__DATA EXTRACT__:
******

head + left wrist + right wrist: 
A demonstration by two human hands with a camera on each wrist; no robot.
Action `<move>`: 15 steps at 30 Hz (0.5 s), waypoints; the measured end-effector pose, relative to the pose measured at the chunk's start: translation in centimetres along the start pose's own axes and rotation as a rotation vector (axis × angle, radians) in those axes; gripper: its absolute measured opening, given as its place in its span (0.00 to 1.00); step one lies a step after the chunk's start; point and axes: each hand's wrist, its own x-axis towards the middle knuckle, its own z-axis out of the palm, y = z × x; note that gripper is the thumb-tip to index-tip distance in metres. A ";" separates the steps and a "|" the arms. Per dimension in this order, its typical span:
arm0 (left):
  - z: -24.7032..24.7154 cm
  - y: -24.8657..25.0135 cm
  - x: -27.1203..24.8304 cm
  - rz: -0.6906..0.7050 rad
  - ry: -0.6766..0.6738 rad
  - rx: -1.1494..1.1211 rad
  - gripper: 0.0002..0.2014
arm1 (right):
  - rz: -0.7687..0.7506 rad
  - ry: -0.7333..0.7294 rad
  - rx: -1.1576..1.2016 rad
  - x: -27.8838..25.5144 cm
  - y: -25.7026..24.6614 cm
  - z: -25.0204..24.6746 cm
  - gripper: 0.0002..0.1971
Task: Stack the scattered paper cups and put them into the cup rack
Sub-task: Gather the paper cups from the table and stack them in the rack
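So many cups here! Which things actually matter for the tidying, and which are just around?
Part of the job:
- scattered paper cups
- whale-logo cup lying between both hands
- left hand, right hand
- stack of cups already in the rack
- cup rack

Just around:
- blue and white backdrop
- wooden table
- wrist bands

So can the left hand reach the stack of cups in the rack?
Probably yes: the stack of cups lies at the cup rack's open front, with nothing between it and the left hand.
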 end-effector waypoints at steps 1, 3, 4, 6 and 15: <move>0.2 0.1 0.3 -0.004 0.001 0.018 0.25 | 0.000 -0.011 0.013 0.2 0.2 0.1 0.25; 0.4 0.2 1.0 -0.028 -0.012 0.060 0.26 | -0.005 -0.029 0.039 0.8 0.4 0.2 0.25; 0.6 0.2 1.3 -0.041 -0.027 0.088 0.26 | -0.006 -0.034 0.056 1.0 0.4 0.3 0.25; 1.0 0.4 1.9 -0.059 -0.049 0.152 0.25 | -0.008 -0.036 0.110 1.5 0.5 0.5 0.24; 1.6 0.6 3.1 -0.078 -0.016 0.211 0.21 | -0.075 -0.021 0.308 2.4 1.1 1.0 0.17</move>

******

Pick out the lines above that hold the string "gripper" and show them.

Action `<move>`: 15 steps at 30 Hz (0.5 s), waypoints; the measured end-effector pose, relative to the pose measured at the chunk's start: translation in centimetres along the start pose's own axes and rotation as a rotation vector (axis × angle, radians) in those axes; gripper: its absolute measured opening, given as its place in its span (0.00 to 1.00); step one lies a step after the chunk's start; point and axes: each hand's wrist, its own x-axis towards the middle knuckle, its own z-axis out of the palm, y = z × x; note that gripper is the thumb-tip to index-tip distance in metres. A ";" separates the steps and a "|" the arms. Per dimension in this order, its typical span:
  - gripper: 0.0002..0.2014
  - gripper: 0.0002..0.1971

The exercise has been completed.